- Wangcun Location in Henan
- Coordinates: 34°52′38″N 113°16′17″E﻿ / ﻿34.87722°N 113.27139°E
- Country: People's Republic of China
- Province: Henan
- Prefecture-level city: Zhengzhou
- County-level city: Xingyang
- Elevation: 138 m (453 ft)
- Time zone: UTC+8 (China Standard)
- Area code: 0371

= Wangcun, Xingyang =

Wangcun (王村 (王村, Wángcūn)) is a town in Xingyang, Zhengzhou, northwest-central Henan province, China, located about 14 km northwest of downtown Xingyang.

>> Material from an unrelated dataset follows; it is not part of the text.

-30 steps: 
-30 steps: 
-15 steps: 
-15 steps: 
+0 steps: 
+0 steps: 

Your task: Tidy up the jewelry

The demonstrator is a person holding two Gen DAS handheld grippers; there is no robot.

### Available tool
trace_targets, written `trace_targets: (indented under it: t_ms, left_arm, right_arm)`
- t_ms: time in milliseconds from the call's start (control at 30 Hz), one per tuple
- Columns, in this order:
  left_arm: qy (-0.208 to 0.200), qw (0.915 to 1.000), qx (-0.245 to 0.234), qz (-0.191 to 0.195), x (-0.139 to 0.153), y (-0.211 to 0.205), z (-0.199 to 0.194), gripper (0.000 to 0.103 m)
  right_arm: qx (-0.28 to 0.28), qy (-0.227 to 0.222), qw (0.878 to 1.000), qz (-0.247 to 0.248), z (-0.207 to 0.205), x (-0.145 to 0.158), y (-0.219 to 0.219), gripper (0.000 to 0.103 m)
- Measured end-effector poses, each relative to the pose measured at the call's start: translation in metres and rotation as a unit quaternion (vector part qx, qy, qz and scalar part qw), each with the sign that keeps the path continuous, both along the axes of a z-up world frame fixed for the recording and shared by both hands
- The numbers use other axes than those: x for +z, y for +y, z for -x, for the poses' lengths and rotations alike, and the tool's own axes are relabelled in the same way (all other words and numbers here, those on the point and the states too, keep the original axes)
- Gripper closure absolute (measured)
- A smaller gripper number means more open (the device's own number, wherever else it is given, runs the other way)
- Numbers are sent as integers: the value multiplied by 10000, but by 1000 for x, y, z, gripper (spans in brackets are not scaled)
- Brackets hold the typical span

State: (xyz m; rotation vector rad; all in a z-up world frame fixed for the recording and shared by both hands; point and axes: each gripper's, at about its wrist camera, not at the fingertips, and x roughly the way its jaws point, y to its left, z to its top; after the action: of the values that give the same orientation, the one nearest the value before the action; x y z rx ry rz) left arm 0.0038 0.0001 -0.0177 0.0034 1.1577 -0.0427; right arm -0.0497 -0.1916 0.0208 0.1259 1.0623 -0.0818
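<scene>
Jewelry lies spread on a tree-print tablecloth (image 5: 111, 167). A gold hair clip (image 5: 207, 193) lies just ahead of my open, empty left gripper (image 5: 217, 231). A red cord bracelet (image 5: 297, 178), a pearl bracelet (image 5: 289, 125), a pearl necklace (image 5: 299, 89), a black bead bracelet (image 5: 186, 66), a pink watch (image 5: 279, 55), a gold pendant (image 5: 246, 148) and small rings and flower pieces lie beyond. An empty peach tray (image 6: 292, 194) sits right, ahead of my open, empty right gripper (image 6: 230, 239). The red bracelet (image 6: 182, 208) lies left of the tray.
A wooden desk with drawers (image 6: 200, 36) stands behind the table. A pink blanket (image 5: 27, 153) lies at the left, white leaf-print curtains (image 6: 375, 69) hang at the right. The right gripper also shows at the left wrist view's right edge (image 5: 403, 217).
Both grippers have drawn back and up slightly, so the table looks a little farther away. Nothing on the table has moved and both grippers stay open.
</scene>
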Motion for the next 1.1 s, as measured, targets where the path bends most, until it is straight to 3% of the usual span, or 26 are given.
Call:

As of 2011, it has 24 villages under its administration.

== Economy ==
Located on the flat southern bank of the Yellow River, Wangcun is known for its aquaculture. Since their development started in 1986, the pond systems in Wangcun have grown to the total size of 15,000 mu (10 km^{2}), making the town the largest aquaculture center in North China.

In 2007, construction started in Wangcun on a large turtle farm raising the Yellow River Turtle (a local variety of the Chinese softshell turtle). With the capacity for raising 5 million turtles a year, the facility was expected to become Henan's largest farm of this kind.